# [GOAL OF THE EXERCISE]
What lines in the data hold the string "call"? Show them.

%%

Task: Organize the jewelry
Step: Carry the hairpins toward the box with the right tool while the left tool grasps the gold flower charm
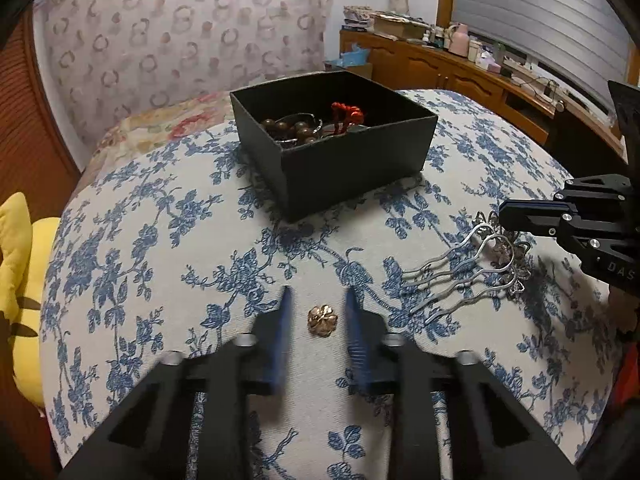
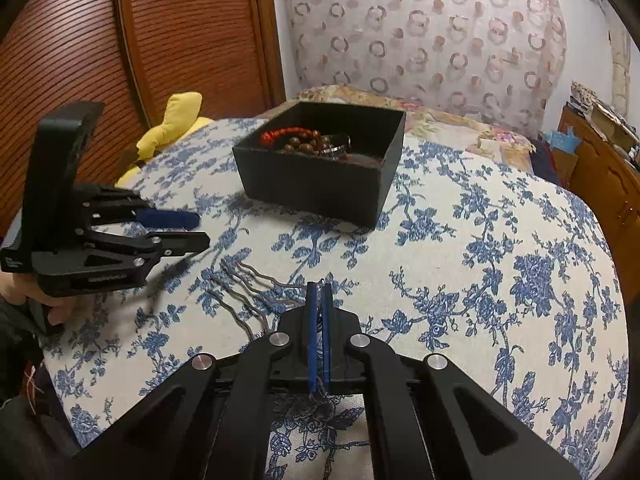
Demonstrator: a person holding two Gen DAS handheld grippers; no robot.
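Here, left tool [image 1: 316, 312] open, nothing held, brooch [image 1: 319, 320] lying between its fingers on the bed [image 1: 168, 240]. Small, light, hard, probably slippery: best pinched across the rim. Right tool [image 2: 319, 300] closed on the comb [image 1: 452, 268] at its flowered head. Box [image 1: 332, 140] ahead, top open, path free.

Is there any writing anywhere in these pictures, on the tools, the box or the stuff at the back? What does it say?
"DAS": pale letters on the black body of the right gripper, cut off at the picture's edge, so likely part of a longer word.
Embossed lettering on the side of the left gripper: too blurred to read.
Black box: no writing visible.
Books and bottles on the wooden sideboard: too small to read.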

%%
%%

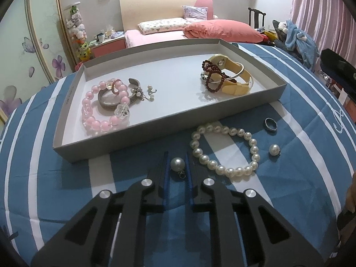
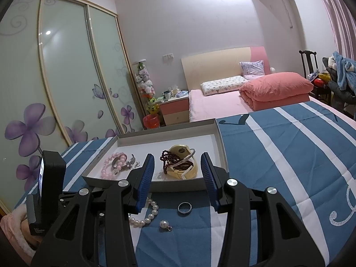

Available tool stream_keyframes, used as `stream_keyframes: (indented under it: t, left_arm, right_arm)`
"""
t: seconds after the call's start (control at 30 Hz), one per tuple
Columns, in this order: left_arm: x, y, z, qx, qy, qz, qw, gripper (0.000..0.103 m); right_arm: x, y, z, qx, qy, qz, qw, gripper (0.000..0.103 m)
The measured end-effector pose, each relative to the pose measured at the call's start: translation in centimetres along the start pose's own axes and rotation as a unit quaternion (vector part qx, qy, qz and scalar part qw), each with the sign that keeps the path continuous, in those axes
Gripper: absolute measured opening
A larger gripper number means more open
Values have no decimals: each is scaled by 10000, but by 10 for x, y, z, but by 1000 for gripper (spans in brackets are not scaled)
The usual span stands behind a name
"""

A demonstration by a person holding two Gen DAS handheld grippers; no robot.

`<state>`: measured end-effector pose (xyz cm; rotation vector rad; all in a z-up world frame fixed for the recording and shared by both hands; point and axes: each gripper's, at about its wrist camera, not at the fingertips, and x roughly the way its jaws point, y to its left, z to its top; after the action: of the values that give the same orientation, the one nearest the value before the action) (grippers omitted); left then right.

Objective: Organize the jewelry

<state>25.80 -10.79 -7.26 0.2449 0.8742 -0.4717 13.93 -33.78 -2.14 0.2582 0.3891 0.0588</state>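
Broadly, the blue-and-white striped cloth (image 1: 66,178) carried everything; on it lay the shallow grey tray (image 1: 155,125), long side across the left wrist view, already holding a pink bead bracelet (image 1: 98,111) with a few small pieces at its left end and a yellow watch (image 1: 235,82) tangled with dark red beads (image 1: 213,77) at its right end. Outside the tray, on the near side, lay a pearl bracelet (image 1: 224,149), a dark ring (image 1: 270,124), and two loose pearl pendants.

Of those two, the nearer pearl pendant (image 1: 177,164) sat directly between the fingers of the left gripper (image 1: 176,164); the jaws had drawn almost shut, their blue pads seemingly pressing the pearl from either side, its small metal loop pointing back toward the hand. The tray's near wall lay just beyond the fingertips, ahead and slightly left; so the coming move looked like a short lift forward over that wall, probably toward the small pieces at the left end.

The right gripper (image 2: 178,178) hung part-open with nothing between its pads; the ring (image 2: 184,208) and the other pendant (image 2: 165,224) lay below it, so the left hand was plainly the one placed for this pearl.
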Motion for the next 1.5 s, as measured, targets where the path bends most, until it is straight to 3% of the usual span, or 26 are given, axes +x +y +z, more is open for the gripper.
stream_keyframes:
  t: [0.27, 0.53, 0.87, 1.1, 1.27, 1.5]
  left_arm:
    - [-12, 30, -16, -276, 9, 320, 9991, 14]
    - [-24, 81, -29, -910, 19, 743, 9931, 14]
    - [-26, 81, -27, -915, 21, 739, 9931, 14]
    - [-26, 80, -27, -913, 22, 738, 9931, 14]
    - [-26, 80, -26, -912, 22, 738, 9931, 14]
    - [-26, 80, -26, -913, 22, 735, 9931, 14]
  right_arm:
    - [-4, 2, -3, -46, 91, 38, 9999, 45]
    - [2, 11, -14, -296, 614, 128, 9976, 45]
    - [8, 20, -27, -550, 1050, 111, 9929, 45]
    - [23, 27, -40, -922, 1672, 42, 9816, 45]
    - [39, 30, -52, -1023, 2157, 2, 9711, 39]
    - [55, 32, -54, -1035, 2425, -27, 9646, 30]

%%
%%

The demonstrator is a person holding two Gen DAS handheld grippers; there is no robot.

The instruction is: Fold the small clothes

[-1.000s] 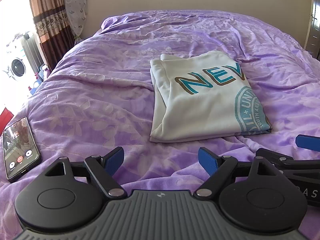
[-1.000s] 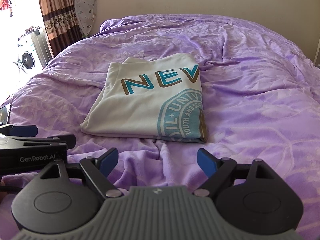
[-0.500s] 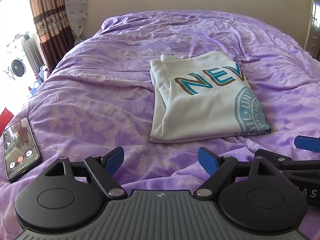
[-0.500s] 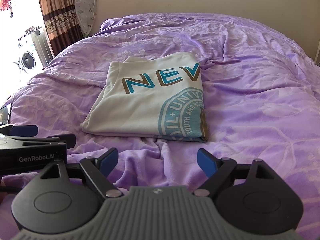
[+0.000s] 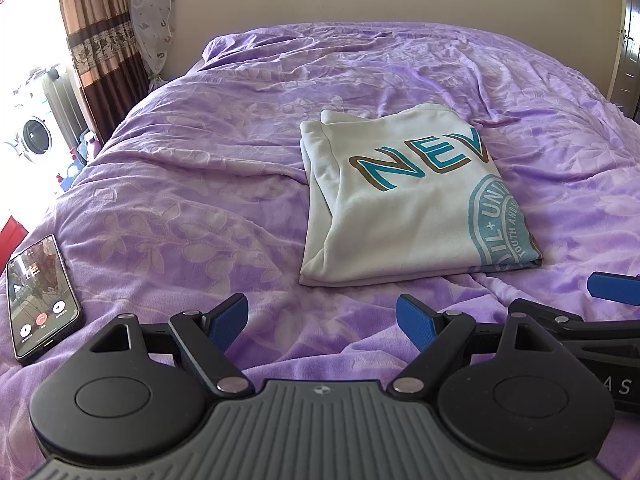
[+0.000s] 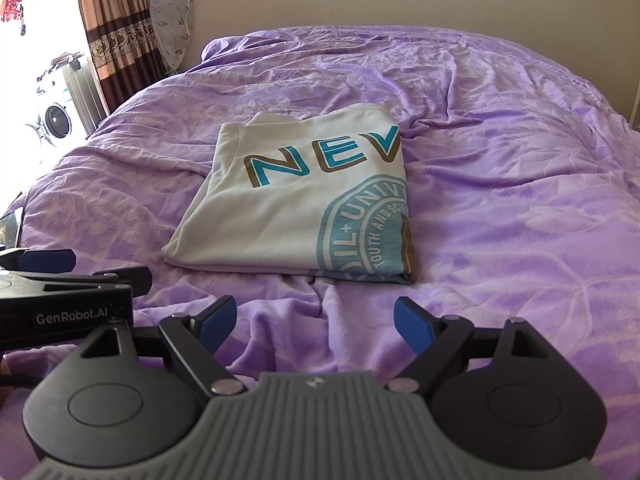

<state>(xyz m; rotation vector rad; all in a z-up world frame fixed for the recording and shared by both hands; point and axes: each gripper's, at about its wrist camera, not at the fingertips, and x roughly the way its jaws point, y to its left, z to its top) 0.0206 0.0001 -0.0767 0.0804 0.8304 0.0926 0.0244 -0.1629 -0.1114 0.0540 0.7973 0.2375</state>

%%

# [SOLUTION TO THIS EXERCISE]
t: seconds after the call's start (control at 30 Hz), one per tuple
The measured end-effector pose, each relative to the pose measured at the call's start: translation in centimetres along the start pose's own axes and rotation as a unit quaternion (vector part qx, qy, qz and scalar part qw), each with the sign that keeps the path continuous, in those axes

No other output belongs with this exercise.